The problem is "how to watermark plain text", and there's just no solution to that. Period. At all. It can always be stripped.

@notroot @emilymbender Well, the scheme requires LLMs to, in good faith, impliment the watermark. (Meant to say “sensical,” ironically autocorrect messed me up.) Yes, of course you could strip the watermark. But since people are already turning in essays without reading them that start with “as AI, I can’t write an essay” I suppose there’s a low bar and a watermark would be helpful in some circumstances.
@notroot @emilymbender I mean the thing about any kind of watermark is it can be stripped. They’re a speed bump.

@paulmather007 @emilymbender You're absolutely right IMO... a speed bump is better than nothing. And, yup... the Genie and the Lamp are forever parted company. Now that "we" know how to make LLMs, "we" will make them until "we're" bored.

We really do live in a state of existential anarchy. Human "laws" are just patterns emerging in the chaos, no more binding than a speed limit less than C.

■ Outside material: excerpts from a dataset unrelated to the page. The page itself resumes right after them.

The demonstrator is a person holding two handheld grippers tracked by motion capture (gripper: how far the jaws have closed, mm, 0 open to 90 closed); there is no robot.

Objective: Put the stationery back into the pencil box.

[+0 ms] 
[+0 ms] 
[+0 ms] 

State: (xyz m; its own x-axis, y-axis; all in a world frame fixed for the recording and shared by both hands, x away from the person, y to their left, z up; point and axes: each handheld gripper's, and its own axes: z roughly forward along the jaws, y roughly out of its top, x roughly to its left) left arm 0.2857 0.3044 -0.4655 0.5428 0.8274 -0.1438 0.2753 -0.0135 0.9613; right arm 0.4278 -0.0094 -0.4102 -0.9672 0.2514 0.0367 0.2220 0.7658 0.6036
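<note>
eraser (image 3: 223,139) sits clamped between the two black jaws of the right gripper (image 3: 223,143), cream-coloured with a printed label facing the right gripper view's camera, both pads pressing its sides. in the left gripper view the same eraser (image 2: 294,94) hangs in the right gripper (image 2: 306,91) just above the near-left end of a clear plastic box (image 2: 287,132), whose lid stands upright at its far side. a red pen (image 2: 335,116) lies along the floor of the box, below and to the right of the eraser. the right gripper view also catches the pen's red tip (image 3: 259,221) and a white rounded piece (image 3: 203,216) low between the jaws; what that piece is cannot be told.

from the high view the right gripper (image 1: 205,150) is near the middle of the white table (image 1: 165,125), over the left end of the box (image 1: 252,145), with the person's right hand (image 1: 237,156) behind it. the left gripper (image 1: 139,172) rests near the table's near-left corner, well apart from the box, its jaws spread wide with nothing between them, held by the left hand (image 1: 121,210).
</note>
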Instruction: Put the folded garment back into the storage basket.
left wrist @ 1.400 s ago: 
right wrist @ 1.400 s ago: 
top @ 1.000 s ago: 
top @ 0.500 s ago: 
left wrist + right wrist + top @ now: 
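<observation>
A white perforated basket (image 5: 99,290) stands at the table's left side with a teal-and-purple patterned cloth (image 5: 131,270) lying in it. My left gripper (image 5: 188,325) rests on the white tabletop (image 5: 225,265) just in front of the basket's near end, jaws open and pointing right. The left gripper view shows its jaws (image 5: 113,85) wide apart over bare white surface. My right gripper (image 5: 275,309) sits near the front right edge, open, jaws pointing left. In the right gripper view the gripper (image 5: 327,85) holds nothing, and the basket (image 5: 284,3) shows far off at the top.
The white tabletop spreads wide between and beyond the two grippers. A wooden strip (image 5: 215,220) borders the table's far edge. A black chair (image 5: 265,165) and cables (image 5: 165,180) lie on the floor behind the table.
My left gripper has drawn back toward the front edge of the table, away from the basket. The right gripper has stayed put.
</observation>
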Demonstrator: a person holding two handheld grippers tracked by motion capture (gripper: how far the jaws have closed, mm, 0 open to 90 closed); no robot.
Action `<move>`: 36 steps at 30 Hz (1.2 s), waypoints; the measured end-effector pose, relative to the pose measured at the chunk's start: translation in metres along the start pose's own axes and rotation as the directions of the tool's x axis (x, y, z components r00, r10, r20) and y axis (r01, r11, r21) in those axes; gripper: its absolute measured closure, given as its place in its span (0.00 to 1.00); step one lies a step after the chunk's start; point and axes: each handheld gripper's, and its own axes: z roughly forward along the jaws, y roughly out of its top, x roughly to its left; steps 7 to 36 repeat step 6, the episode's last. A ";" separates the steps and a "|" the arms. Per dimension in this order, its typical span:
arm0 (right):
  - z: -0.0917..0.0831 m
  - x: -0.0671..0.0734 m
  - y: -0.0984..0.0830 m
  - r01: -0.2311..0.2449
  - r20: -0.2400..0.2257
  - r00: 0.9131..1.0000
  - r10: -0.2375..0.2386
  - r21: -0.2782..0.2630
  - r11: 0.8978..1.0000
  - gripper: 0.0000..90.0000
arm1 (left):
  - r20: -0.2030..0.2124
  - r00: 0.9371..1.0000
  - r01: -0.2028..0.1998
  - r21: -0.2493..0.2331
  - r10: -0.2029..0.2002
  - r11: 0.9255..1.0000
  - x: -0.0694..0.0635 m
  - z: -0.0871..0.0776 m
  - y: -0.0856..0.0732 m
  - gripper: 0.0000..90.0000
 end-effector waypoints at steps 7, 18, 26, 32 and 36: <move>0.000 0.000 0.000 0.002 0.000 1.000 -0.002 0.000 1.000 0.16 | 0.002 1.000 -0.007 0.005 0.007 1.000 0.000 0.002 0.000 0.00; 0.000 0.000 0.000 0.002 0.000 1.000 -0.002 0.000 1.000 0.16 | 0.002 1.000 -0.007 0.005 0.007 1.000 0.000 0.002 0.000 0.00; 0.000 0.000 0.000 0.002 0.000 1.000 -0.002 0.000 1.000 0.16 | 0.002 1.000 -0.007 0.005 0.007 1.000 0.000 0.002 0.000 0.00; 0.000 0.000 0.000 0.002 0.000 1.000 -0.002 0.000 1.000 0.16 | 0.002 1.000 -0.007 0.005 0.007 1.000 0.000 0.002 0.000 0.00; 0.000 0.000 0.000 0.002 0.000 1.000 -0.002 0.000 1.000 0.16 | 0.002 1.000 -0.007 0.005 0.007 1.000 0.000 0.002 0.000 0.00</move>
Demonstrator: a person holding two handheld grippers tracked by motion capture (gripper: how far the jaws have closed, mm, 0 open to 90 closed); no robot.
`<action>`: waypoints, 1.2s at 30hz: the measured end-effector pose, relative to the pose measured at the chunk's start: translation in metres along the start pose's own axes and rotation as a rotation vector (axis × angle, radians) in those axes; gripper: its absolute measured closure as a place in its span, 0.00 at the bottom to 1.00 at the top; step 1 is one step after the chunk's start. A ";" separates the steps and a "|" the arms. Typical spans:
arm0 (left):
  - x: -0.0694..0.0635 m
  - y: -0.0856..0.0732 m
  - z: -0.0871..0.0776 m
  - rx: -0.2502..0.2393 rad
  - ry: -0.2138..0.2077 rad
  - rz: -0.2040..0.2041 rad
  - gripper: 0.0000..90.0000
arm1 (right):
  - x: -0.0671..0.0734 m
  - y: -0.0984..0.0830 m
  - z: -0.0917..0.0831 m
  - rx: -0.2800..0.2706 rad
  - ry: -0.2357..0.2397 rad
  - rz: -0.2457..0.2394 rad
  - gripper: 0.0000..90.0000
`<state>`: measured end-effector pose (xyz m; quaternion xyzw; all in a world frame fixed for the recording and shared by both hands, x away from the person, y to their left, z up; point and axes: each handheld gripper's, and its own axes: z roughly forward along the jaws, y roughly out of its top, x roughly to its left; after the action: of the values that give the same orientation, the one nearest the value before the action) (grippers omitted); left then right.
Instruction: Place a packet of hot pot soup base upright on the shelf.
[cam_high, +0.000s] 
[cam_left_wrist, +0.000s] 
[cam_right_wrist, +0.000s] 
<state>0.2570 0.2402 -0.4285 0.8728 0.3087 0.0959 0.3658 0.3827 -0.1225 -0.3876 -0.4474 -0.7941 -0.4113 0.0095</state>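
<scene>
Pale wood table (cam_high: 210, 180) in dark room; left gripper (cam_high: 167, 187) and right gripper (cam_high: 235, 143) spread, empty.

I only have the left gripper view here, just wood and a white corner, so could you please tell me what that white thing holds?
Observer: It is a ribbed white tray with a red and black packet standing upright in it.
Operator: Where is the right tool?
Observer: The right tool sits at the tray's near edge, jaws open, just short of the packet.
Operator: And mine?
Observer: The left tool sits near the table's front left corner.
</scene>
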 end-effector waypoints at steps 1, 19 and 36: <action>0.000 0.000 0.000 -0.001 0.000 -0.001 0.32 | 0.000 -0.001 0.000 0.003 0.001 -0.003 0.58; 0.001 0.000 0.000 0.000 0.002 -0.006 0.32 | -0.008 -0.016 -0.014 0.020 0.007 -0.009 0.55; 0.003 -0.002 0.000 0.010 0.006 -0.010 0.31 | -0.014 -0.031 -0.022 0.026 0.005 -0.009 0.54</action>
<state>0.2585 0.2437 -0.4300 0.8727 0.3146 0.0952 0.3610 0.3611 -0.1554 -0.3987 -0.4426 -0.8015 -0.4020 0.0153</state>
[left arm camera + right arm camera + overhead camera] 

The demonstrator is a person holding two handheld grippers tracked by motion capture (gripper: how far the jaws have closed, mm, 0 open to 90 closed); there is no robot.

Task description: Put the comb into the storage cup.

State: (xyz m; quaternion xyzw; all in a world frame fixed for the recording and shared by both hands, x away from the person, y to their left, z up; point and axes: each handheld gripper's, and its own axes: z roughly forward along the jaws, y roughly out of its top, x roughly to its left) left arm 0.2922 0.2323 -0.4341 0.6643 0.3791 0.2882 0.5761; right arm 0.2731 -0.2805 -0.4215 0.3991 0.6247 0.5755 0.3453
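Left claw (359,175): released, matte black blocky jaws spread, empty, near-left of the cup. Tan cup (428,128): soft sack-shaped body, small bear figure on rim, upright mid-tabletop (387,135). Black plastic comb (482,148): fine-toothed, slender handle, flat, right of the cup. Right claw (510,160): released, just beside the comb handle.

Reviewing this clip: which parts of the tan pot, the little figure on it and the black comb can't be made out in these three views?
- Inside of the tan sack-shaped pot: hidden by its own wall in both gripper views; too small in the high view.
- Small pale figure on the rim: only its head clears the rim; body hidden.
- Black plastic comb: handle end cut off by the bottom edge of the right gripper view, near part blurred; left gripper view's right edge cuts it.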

@paulmather007 @emilymbender If I was a philosopher, I'd probably say "Hobbes Was Right". We'll go to any lengths to rationalize away the incontrovertible fact that we're all -- the Earth is -- insignificant specks in a unimaginably vast cosmos. We'll do anything to escape existential angst. Any social order that puts humanity at the center is better than facing the fact that *we have ALWAYS lived in anarchy*. That's why we make governments. We don't like it.

@emilymbender if I understand LLMs correctly (I am not an AI person), they can in theory be used as a steganographic channel. (This understanding hinges on them essentially being an elaborate expander from some entropy source.)

If that's the case, then it should also be possible to embed a watermark in the output.

What's questionable is whether or not the bitrate of the steganographic channel is high enough to embed enough in a typical sized output to be meaningful.